__WHAT YOU SHOULD DO__
This exercise calls for the line with "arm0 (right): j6", the line with "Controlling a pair", and all lines between them in the material below, output exactly and with no other lines.

__SOURCE MATERIAL__
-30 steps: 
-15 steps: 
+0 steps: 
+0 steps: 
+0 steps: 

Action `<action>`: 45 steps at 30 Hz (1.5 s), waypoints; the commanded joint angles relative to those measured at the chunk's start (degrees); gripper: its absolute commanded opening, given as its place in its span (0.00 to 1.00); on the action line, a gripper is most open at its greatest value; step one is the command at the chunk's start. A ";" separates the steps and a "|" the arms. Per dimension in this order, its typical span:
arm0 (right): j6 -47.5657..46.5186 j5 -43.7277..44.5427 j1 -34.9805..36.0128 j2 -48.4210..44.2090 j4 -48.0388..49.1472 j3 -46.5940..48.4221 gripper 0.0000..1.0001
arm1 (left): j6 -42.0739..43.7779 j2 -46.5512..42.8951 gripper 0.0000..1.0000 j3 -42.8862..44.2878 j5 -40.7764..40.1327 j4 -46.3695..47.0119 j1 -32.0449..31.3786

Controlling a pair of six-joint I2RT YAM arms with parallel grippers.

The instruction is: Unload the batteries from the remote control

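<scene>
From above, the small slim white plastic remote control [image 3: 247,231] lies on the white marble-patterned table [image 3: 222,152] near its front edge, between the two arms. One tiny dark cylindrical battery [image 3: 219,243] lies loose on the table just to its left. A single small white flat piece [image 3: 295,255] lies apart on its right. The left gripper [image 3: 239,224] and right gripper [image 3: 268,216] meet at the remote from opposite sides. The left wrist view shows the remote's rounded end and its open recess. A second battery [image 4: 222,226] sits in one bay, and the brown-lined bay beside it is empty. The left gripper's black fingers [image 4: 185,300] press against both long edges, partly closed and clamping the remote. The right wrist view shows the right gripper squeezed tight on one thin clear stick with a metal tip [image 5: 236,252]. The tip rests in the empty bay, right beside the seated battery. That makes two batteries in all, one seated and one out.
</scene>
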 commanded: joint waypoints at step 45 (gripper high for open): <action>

__SOLUTION BELOW__
arm0 (right): j6 -47.5657..46.5186 j5 -43.7277..44.5427 j1 -34.9805..36.0128 j2 -48.4210..44.2090 j4 -48.0388..49.1472 j3 -46.5940..48.4221 gripper 0.0000..1.0001
arm1 (left): j6 -42.0739..43.7779 j2 -46.5512..42.8951 gripper 0.0000..1.0000 j3 -42.8862..44.2878 j5 -40.7764..40.1327 j4 -46.3695..47.0119 j1 -32.0449..31.3786

Controlling a pair of six-joint I2RT YAM arms with parallel grippers.

Work on the exercise is finished.